Se défendant d’alimenter les rumeurs, Nathalie Roy a affirmé que la grogne et l’insatisfaction étaient palpables dans les rangs péquistes.

«Je ne partirai pas de rumeurs, je ne partirai pas d’histoires, mais on sent la grogne et des gens nous parlent et ils sont très insatisfaits», a-t-elle dit.

M. Bonnardel a estimé que M. Péladeau éprouve des difficultés qui suscitent des questions dans son caucus.

«Je ne suis pas capable d’en nommer, mais je sais que beaucoup de gens se questionnent, a-t-il dit.

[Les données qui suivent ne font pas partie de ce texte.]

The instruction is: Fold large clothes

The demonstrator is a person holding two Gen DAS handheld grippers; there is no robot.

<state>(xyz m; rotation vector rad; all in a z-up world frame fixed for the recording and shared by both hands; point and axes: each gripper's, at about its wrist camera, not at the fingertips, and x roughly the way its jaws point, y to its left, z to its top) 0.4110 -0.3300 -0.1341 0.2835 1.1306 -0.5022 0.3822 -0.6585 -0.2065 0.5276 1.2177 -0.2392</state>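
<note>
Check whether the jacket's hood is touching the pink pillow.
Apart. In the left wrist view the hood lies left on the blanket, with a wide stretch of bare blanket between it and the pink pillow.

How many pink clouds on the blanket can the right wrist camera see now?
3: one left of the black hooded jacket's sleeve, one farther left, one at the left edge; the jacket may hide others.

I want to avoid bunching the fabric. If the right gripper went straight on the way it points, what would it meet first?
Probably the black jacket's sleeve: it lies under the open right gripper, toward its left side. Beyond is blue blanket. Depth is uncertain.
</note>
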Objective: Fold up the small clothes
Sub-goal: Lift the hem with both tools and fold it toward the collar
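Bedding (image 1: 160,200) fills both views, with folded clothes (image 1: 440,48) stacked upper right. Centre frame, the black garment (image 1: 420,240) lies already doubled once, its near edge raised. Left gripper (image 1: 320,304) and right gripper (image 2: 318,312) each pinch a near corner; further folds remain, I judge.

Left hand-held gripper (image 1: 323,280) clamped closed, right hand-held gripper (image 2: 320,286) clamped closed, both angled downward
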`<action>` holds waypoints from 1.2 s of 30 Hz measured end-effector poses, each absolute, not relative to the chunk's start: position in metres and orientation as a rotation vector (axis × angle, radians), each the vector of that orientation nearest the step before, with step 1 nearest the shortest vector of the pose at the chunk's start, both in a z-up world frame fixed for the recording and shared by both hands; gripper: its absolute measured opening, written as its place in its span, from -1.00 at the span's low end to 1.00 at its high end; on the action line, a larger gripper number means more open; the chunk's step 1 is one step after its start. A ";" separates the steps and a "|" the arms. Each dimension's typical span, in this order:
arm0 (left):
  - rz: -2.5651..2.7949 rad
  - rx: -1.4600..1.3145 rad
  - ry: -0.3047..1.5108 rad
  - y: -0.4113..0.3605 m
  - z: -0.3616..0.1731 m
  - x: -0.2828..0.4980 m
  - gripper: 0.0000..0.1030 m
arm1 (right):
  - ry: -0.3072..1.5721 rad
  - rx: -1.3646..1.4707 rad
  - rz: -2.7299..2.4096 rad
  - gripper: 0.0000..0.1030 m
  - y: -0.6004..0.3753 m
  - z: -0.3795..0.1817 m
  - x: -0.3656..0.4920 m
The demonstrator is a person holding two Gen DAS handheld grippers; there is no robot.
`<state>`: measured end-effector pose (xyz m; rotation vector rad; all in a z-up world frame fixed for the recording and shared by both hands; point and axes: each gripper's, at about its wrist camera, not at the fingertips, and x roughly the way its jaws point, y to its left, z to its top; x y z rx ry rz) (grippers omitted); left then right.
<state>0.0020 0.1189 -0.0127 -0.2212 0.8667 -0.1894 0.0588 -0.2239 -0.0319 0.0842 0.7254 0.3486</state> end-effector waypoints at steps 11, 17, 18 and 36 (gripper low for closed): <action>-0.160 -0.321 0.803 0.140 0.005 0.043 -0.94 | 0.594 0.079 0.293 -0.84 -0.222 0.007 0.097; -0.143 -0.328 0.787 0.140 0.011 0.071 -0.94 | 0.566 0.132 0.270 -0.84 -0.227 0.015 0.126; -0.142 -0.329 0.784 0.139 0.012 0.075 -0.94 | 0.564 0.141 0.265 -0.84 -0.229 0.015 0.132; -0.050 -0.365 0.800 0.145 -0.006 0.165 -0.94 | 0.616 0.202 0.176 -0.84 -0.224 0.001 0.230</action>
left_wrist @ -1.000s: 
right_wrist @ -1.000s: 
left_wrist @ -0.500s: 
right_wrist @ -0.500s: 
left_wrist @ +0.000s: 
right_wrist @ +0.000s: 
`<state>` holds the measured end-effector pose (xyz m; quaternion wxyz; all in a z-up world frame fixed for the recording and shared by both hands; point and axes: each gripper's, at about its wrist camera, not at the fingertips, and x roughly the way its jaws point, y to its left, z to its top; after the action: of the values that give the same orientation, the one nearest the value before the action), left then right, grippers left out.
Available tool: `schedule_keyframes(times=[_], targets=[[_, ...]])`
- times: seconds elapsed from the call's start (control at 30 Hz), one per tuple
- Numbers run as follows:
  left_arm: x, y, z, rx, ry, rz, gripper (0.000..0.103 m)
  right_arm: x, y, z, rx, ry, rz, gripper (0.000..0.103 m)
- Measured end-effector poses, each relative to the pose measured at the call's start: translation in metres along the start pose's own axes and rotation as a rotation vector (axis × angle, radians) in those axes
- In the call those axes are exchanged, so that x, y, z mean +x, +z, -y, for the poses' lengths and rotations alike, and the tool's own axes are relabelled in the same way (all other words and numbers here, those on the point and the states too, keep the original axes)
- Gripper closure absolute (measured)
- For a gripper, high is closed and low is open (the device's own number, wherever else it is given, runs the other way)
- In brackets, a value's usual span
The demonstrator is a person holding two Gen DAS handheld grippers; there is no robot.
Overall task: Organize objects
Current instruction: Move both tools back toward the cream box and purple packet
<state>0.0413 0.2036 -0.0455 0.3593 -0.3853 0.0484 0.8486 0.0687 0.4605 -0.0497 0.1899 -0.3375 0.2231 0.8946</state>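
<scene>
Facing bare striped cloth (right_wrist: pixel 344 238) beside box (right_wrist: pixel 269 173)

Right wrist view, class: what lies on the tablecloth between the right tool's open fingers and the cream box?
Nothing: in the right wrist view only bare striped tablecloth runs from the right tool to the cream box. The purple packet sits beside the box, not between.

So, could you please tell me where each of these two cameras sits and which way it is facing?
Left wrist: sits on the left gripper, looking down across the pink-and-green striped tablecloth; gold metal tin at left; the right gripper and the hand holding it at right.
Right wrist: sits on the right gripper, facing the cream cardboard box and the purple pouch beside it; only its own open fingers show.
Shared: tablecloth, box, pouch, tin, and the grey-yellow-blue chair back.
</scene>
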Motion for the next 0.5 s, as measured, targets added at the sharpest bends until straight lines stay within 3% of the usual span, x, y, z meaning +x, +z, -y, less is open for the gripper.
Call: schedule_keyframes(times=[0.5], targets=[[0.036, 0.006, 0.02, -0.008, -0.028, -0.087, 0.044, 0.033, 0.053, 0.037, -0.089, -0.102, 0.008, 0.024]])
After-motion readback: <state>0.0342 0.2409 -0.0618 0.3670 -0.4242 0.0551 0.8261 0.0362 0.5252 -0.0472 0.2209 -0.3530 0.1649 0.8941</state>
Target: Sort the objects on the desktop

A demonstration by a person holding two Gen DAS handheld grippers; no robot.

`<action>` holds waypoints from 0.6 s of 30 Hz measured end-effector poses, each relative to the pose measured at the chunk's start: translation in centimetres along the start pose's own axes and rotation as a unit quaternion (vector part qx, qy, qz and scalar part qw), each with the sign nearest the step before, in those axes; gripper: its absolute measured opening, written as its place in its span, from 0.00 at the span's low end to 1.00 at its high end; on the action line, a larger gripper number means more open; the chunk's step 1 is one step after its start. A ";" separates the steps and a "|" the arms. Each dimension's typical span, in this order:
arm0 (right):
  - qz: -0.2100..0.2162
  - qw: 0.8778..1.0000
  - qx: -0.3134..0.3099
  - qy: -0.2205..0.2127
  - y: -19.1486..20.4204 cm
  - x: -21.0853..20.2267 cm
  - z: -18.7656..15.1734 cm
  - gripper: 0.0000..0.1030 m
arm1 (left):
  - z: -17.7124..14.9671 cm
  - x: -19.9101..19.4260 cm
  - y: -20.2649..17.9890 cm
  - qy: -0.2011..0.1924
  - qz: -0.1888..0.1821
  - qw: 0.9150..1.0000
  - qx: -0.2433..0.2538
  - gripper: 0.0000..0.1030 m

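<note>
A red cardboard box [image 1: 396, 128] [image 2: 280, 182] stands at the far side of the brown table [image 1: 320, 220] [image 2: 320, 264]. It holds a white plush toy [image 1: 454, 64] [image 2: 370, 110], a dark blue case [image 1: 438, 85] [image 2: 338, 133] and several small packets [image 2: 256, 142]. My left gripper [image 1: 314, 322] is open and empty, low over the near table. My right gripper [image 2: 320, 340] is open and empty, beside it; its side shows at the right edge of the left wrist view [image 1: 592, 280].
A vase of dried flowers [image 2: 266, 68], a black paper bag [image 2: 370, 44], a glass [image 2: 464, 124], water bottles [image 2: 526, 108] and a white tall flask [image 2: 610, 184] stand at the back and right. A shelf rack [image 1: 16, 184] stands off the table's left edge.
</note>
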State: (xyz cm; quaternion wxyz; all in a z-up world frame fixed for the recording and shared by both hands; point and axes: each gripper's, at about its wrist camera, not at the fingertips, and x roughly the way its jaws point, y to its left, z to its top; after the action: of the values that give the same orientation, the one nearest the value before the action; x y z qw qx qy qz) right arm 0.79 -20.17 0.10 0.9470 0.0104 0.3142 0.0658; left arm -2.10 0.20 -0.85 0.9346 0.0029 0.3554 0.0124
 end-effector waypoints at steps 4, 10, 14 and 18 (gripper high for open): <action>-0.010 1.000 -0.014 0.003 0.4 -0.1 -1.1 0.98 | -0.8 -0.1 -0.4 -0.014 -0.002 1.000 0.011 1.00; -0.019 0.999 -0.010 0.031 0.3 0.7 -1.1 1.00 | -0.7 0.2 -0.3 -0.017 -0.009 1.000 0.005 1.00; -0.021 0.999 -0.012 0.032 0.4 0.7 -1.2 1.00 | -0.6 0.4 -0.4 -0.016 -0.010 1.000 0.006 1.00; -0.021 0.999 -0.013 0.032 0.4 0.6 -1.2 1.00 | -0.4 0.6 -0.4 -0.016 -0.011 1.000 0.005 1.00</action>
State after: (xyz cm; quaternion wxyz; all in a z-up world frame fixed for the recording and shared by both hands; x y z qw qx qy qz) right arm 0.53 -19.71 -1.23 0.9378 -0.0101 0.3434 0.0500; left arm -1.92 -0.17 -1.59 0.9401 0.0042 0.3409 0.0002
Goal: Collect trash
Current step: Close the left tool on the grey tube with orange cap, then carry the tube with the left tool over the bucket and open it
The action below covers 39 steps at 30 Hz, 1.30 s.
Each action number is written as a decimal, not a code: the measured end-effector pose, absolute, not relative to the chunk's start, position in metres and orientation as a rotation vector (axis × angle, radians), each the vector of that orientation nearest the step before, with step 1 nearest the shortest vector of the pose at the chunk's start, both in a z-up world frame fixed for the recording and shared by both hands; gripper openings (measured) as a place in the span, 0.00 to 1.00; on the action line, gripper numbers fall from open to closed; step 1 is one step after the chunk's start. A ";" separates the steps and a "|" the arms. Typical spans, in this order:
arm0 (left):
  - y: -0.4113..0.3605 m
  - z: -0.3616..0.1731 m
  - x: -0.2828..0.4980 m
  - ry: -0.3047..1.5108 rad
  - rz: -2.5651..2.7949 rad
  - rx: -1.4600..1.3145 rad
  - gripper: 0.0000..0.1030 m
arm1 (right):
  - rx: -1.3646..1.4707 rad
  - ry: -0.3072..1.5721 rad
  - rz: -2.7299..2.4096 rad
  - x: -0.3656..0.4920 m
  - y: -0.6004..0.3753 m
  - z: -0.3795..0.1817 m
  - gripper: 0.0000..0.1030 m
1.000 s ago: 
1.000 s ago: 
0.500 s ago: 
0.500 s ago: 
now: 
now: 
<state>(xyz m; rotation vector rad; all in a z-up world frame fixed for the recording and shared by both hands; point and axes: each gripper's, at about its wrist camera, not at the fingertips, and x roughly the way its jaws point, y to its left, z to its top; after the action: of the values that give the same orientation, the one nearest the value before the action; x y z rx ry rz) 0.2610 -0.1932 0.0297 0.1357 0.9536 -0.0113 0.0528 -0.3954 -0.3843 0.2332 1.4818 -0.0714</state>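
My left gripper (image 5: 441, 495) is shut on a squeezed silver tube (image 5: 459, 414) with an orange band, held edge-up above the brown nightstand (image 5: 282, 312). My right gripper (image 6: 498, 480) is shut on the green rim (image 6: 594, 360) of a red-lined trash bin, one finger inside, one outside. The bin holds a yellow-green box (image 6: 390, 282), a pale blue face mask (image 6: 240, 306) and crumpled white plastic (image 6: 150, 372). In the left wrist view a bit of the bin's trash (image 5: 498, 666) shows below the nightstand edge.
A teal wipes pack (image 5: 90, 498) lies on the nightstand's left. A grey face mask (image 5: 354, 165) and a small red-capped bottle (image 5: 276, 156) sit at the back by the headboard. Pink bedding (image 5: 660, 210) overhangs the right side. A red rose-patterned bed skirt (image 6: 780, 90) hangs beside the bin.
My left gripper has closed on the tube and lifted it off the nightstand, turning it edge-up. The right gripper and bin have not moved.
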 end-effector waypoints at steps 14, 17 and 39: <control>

La situation, au Parti québécois, est difficile en ce début d’année, dans les conditions où M. Péladeau a l’épiderme sensible depuis le début de l’année 2016.»

Bien qu’un conseiller péquiste se soit récemment joint à la CAQ tout en demeurant indépendantiste, M. Bonnardel a rappelé que l’option d’un référendum n’est pas au menu.

«Que le gars ou la fille ait encore en tête d’être souverainiste, nous on a mis ça de côté, pour de bon», a-t-il expliqué.

M. Bonnardel a ouvert la porte à tous les nationalistes, même ceux plus à gauche qui militeraient à Québec solidaire.

«Pour nous, les nationalistes de centre-droit, les libéraux, le Parti québécois, ils sont bienvenus dans notre formation politique», a-t-il ajouté.

Par ailleurs, la CAQ a proposé de baisser de 500 $ les impôts des contribuables dont la rémunération est de moins de 150 000 $, une opération que M. Legault juge nécessaire pour stimuler la consommation.

Cette mesure, dont le coût est estimé à 1,7 milliard $, serait rendue possible dès avril prochain en réduisant les versements destinés à réduire la dette dans le cadre du programme du Fonds des générations.

Au lieu d’un versement de 2,2 milliards $, seulement 500 millions $ iraient dans le fonds, tandis que le reste de ce surplus servirait à des réductions d’impôts.

«Ce n’est pas normal qu’on soit le seul État dans le monde, en période de ralentissement économique, à faire des surplus», a-t-il dit.

M. Legault a évalué que 1 milliard $, sur les 1,7 milliard $ injectés en baisses d’impôt, iraient dans la consommation, qui compte pour 60 pour cent du produit intérieur brut du Québec.

Le chef caquiste n’a pas précisé de combien le PIB augmenterait grâce à cette stimulation.

«Actuellement, les Québécois sont étouffés par les taxes, les impôts et les tarifs, il faut leur donner de l’oxygène si on veut relancer l’économie du Québec», a-t-il dit.